**Problem details:** Without any pictures, print the lines below from the one that has "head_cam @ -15" through the one that has "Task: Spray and", exactly and nothing else.
▬▬▬▬▬▬
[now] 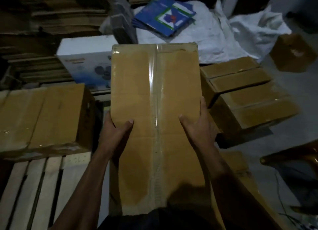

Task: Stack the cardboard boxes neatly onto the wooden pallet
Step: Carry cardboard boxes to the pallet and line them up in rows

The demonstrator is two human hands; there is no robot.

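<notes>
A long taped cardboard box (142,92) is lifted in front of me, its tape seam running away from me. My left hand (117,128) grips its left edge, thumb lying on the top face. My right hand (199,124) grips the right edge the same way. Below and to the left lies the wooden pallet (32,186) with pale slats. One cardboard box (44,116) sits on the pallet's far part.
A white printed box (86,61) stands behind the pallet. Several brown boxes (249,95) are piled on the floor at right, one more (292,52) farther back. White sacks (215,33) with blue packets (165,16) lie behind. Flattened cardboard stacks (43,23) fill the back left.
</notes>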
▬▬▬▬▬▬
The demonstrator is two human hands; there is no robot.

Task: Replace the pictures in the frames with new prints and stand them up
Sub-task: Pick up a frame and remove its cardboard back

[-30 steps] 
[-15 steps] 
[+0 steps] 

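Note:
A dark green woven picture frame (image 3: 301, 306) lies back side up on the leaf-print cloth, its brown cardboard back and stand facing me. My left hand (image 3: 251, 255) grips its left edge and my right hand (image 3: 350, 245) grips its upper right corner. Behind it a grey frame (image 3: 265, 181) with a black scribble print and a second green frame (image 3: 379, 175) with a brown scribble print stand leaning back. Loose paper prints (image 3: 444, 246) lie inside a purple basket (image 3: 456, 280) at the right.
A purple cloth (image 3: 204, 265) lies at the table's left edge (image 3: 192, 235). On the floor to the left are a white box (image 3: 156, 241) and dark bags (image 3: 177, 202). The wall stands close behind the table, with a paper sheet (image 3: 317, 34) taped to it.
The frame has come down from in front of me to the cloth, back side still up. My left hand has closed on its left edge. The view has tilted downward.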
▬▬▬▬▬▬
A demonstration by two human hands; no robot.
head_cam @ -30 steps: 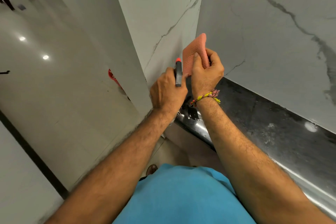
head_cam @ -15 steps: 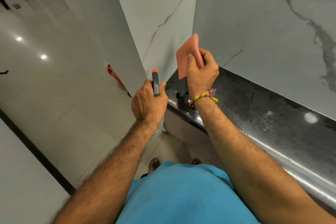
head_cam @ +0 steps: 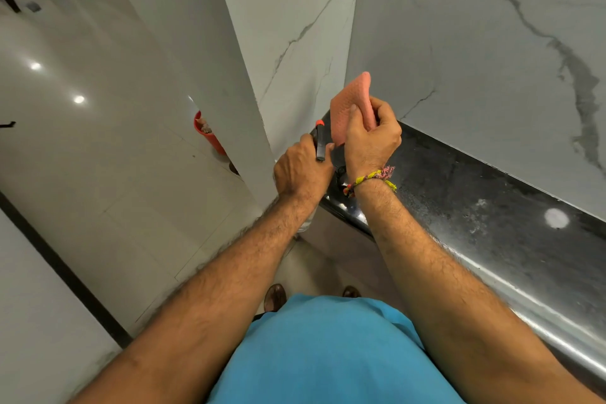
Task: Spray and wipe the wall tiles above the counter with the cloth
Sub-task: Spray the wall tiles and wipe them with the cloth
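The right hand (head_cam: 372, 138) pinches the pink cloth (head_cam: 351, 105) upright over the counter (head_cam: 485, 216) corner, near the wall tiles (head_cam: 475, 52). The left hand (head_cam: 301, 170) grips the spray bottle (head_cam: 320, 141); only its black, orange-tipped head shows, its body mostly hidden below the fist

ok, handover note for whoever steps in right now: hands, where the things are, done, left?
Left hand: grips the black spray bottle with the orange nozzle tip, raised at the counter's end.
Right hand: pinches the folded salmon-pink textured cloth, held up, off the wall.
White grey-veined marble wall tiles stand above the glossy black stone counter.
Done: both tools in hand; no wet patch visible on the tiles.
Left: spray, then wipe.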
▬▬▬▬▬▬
**Response below:**
head_cam @ -15 steps: 
head_cam @ +0 steps: 
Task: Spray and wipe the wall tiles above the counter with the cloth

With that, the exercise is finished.